Let's get the good out of the way first. Well still sports some achingly funny sequences. The chapter where UltraWord is "unveiled" is absolutely hilarious, a very British sequence of people misunderstanding each other and talking over one another, all overlaid with the basic incongruity of people discussing literature as though it were some kind of technical product. The therapy session (i.e., "rage counselling") with Heathcliff and the cast of Wuthering Heights is a parody both of counselling and of the overwrought melodrama of that (fabulous) book; the violent ending of the therapy session (due to "ProCath" terrorists) is also a hoot. And finally, Fforde later engages in an inspired round of "had had" and "that that" nonsense, which I reproduce almost in full:

'Good. Item seven. The had had and that that problem. Lady Cavendish, weren't you working on this?'

Lady Cavendish stood up and gathered her thoughts. . . . 'It's mostly an unlicensed usage problem. At the last count David Copperfield alone had had had had sixty-three times, all but ten unapproved. Pilgrim's Progress may also be a problem owing to its had had / that that ratio.'

'So what's the problem in Progress?'

'That that had that that ten times but had had had had only thrice. Increased had had usage had had to be overlooked but not if the number exceeds that that that usage.'

'Hmm,' said the Bellman. 'I thought had had had had TGC's approval for use in Dickens? What's the problem?'

'Take the first had had and that that in the book by way of example,' explained Lady Cavendish. 'You would have thought that that first had had had had good occasion to be seen as had, had you not? Had had had approval but had had had not; equally it is true to say that that that that had had approval but that that other that that had not.'

'So the problem with that other that that was that--?

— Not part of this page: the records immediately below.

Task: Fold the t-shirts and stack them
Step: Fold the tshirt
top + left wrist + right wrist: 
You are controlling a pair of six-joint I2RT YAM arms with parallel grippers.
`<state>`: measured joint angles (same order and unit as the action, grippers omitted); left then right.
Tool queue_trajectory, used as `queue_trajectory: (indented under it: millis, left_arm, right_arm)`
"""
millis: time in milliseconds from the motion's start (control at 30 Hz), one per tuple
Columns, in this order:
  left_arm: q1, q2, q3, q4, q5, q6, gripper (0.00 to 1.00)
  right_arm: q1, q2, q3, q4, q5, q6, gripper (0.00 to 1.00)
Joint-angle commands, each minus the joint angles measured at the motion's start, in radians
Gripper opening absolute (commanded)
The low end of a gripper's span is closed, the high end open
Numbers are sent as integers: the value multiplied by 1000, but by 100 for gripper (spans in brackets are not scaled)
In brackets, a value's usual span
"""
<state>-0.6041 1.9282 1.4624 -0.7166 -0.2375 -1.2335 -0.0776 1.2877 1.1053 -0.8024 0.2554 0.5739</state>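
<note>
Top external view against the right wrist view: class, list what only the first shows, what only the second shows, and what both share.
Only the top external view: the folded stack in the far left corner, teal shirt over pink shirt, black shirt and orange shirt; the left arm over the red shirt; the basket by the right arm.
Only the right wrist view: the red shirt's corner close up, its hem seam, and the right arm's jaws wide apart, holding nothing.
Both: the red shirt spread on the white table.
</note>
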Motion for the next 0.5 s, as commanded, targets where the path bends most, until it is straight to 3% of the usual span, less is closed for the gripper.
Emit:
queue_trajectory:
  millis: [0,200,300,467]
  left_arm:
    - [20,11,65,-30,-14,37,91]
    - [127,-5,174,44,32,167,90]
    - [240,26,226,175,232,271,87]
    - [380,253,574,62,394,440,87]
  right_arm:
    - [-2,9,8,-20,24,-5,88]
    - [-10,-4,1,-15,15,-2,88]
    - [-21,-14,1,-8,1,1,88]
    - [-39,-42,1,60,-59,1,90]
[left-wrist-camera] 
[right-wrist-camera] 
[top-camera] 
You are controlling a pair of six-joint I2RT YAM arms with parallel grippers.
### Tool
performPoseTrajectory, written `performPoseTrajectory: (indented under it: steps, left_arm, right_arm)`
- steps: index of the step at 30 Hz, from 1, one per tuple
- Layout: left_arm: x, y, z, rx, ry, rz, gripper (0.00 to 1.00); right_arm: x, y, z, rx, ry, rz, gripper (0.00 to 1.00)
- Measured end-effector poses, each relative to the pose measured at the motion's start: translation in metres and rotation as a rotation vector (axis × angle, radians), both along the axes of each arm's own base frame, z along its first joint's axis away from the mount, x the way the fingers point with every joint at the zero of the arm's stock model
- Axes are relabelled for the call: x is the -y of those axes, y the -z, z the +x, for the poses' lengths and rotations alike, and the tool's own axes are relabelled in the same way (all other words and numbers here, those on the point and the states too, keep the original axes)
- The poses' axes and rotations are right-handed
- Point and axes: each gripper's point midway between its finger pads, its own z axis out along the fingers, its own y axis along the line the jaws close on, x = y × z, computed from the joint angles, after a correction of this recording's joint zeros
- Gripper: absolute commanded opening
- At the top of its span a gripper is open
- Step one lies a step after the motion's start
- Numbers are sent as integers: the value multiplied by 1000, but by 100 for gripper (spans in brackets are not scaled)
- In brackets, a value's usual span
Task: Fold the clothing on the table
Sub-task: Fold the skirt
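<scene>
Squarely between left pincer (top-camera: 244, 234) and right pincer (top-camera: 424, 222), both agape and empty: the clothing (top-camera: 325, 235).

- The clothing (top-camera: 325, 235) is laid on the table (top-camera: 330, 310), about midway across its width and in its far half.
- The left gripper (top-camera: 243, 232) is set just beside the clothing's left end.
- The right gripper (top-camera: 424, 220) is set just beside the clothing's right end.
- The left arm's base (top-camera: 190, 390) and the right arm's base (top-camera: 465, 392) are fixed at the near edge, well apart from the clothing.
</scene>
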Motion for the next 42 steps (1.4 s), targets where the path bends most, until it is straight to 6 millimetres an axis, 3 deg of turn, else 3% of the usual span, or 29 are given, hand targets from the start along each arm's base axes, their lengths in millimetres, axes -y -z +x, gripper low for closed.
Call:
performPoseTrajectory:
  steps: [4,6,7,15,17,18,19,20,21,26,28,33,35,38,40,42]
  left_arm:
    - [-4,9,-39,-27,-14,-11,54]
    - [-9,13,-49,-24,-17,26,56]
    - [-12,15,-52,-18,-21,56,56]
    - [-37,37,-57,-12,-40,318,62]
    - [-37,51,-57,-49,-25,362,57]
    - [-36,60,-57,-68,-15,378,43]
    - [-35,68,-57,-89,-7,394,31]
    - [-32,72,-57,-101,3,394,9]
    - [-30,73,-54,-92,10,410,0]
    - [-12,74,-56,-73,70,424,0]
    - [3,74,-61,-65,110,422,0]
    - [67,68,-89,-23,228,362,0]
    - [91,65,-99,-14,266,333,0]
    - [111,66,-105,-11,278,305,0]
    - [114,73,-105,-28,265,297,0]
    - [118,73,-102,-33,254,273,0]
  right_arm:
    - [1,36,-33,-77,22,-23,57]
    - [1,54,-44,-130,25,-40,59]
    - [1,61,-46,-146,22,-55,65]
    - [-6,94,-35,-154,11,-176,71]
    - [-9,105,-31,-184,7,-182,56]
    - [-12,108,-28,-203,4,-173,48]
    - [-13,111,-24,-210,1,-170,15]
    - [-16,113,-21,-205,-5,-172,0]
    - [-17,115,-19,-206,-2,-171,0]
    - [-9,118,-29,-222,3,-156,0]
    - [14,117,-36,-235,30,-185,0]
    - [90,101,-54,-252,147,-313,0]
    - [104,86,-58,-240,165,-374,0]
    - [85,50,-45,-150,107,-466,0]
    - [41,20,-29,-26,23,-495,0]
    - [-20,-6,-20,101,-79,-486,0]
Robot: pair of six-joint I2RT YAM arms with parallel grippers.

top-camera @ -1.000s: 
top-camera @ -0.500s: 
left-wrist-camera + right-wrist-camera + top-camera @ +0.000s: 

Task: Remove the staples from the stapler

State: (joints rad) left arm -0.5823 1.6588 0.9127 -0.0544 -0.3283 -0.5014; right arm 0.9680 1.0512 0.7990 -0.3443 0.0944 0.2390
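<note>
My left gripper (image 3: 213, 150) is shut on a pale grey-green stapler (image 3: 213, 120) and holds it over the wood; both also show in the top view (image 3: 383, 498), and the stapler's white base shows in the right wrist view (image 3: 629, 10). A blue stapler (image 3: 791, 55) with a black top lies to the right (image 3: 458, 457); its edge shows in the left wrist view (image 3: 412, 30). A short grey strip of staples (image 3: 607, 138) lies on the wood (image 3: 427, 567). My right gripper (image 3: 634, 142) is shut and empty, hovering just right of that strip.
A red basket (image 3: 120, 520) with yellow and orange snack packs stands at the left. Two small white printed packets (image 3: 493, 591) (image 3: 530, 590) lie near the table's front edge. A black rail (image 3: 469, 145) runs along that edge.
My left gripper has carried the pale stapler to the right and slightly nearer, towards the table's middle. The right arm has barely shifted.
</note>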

'That that other--other that that had had approval.'

'Okay,' said the Bellman, whose head was in danger of falling apart like a chocolate orange, 'let me get this straight: David Copperfield, unlike Pilgrim's Progress, which had had had, had had had had. Had had had had TGC's approval?'

There was a very long pause.

'Right,' said the Bellman with a sigh.

Unfortunately, aside from these high spots, Well can be pretty slow. The fictional world that Thursday lives in for most of the book is, frankly, boring--strangely, it lacks the wacky inventiveness of Thursday's "real" world, with its melange of time travel, dirigibles, and formerly extinct dodos. The plot this time around seems even more pointless and aimless than usual, in large part because the driving mystery of the novel is introduced so late as to be almost irrelevant. Aornis is a creepy villain--but she's also one that we've seen in each of the last two volumes; in a very literal sense, she's "just another Hades," and her cackling evil nature feels recycled. And finally, the ending of the novel, while at times both giddy and fun, is also a whale of a deus ex machina, which Fforde almost, but not quite, pulls off. The problem is that we know Fforde doesn't need to close his books with randomness, given the surprising emotional heft at the end of his previous book; that he does so here is disappointing.

Don't get me wrong: I'm still looking forward to Fforde's next Thursday Next novel, which is based in part on Hamlet. I just wish this third book had fully lived up to the promise of its predecessors.